• **YOUR ASSIGNMENT**:
Exclude the images, then return every line below exactly as written.
================================
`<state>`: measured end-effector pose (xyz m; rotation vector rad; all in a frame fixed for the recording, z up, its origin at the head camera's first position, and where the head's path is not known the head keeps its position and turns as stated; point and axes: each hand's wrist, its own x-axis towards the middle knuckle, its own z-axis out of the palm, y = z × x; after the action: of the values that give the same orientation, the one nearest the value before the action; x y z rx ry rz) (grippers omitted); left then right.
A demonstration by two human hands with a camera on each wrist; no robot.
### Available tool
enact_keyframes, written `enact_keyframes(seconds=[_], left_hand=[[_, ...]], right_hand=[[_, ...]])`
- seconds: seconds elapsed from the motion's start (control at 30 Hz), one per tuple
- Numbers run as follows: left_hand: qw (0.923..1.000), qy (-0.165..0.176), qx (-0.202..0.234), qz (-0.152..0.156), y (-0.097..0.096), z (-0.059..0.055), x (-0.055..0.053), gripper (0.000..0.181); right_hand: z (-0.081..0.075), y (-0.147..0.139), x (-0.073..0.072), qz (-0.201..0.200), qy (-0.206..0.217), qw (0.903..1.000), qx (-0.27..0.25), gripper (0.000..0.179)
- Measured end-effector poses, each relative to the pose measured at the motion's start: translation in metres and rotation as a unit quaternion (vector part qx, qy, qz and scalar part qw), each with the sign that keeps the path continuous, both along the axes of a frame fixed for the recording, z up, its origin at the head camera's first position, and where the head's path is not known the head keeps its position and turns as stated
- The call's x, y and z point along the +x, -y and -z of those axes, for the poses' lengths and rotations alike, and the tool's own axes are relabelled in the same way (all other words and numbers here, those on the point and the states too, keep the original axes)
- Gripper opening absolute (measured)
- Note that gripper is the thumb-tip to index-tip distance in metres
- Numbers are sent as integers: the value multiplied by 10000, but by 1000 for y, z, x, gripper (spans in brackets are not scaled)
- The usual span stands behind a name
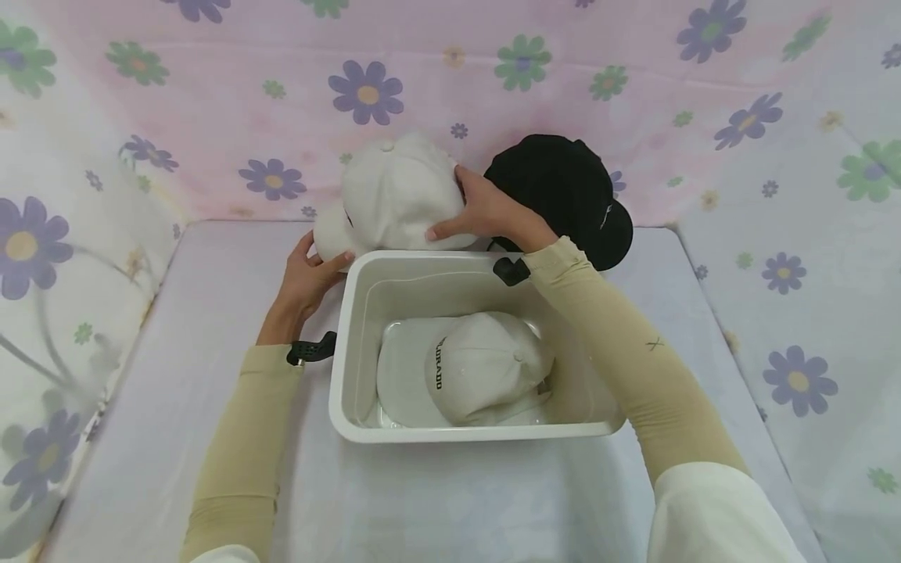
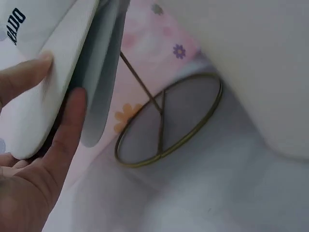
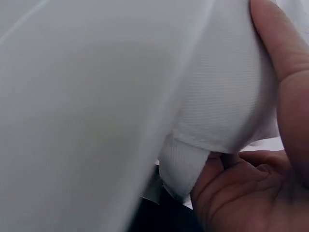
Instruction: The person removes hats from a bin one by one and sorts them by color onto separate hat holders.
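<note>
Behind the bin, a white baseball cap (image 1: 401, 191) is held between both hands, its brim toward the left. My left hand (image 1: 303, 281) pinches the brim (image 2: 53, 92) between thumb and fingers; part of the dark lettering on its crown shows in the left wrist view. On the other side, my right hand (image 1: 489, 209) grips the cap's back edge, the thumb on the outside and the fingers mostly hidden. Inside the off-white plastic bin (image 1: 342, 344) lies another white cap (image 1: 486, 367) with dark lettering, its brim pointing left.
A black cap (image 1: 563, 188) sits behind the bin, just right of my right hand. A brass ring-based stand (image 2: 160, 155) and a grey-green brim (image 2: 96, 130) show beside the held brim. Flowered cloth walls (image 1: 436, 86) enclose the white-covered table (image 1: 197, 313).
</note>
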<state>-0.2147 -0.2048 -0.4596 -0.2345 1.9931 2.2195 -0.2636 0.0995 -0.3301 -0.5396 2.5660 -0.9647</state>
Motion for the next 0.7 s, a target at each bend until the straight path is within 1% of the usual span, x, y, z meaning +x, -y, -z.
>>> enact_keyframes(seconds=[0.1, 0.2, 0.33, 0.4, 0.5, 0.7], left_hand=[[10000, 24, -35, 71, -4, 1, 1, 91], [9996, -34, -264, 51, -5, 2, 1, 94], [9982, -22, -589, 63, -3, 1, 2, 97], [9974, -19, -710, 79, -3, 0, 2, 99], [9966, -38, -816, 112, -3, 0, 2, 101], [9972, 40, -745, 43, -4, 4, 3, 97]], right_hand=[[2, -1, -1, -26, -100, 9999, 86, 117], [4, 1, -2, -137, -197, 9995, 196, 124], [5, 4, -1, -294, -362, 9980, 422, 132], [5, 6, -1, -348, -484, 9968, 534, 132], [6, 7, -1, -379, -652, 9959, 509, 129], [9, 6, 0, -333, -693, 9960, 445, 128]])
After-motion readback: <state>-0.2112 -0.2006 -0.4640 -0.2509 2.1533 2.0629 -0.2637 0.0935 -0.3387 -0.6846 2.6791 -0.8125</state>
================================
• **FINISHED TASK**:
`<state>`: measured end-effector pose (xyz m; rotation vector rad; all in a frame fixed for the recording, z up, its origin at the head camera's first position, and where the head's path is not known the head keeps its position and turns as stated; point and axes: each hand's wrist, its own x-axis towards the middle knuckle, its own z-axis out of the palm, y = z × x; after the action: of the values that give the same orientation, the one nearest the value before the action; x y z rx ry rz) (grippers omitted); left then right.
A demonstration by two human hands with a camera on each wrist; no robot.
### Available tool
enact_keyframes, written `enact_keyframes(seconds=[_], left_hand=[[_, ...]], right_hand=[[_, ...]])`
- seconds: seconds elapsed from the motion's start (control at 30 Hz), one per tuple
- Numbers run as follows: left_hand: qw (0.923..1.000), qy (-0.165..0.176), qx (-0.202..0.234), qz (-0.152..0.156), y (-0.097..0.096), z (-0.059..0.055), x (-0.055..0.053), gripper (0.000..0.181); right_hand: z (-0.081..0.075), y (-0.147..0.139), x (-0.073..0.072), qz (-0.201..0.200), qy (-0.206..0.217), qw (0.903..1.000), qx (-0.27..0.25), gripper (0.000..0.179)
- Measured end-effector poses, each relative to the pose measured at the motion's start: translation in metres and rotation as a unit quaternion (vector part qx, qy, qz and scalar part qw), each with the sign that keeps the path continuous, both along the axes of a frame fixed for the recording, z up, its origin at the head camera's first position, and where the head's path is not known the head keeps its position and turns as stated
- The call's x, y and z point along the +x, -y and -z of those axes, for the poses' lengths and rotations alike, and the tool's own axes are relabelled in the same way (all other words and numbers here, those on the point and the states too, keep the original axes)
- Gripper opening absolute (measured)
- Note that gripper is the thumb-tip to index-tip distance in metres
- Numbers are sent as integers: the value multiplied by 10000, but by 1000 for y, z, x, gripper (spans in brackets are not scaled)
- The usual span stands behind a name
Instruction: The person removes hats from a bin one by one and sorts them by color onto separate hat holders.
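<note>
Behind the bin, a white baseball cap (image 1: 401, 191) is held between both hands, its brim toward the left. My left hand (image 1: 303, 281) pinches the brim (image 2: 53, 92) between thumb and fingers; part of the dark lettering on its crown shows in the left wrist view. On the other side, my right hand (image 1: 489, 209) grips the cap's back edge, the thumb on the outside and the fingers mostly hidden. Inside the off-white plastic bin (image 1: 342, 344) lies another white cap (image 1: 486, 367) with dark lettering, its brim pointing left.
A black cap (image 1: 563, 188) sits behind the bin, just right of my right hand. A brass ring-based stand (image 2: 160, 155) and a grey-green brim (image 2: 96, 130) show beside the held brim. Flowered cloth walls (image 1: 436, 86) enclose the white-covered table (image 1: 197, 313).
</note>
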<state>-0.2147 -0.2048 -0.4596 -0.2345 1.9931 2.2195 -0.2636 0.0995 -0.3301 -0.5396 2.5660 -0.9647</state>
Motion for the next 0.7 s, a target at each bend until the straight path is within 1% of the usual span, x, y, z meaning +x, -y, -z.
>>> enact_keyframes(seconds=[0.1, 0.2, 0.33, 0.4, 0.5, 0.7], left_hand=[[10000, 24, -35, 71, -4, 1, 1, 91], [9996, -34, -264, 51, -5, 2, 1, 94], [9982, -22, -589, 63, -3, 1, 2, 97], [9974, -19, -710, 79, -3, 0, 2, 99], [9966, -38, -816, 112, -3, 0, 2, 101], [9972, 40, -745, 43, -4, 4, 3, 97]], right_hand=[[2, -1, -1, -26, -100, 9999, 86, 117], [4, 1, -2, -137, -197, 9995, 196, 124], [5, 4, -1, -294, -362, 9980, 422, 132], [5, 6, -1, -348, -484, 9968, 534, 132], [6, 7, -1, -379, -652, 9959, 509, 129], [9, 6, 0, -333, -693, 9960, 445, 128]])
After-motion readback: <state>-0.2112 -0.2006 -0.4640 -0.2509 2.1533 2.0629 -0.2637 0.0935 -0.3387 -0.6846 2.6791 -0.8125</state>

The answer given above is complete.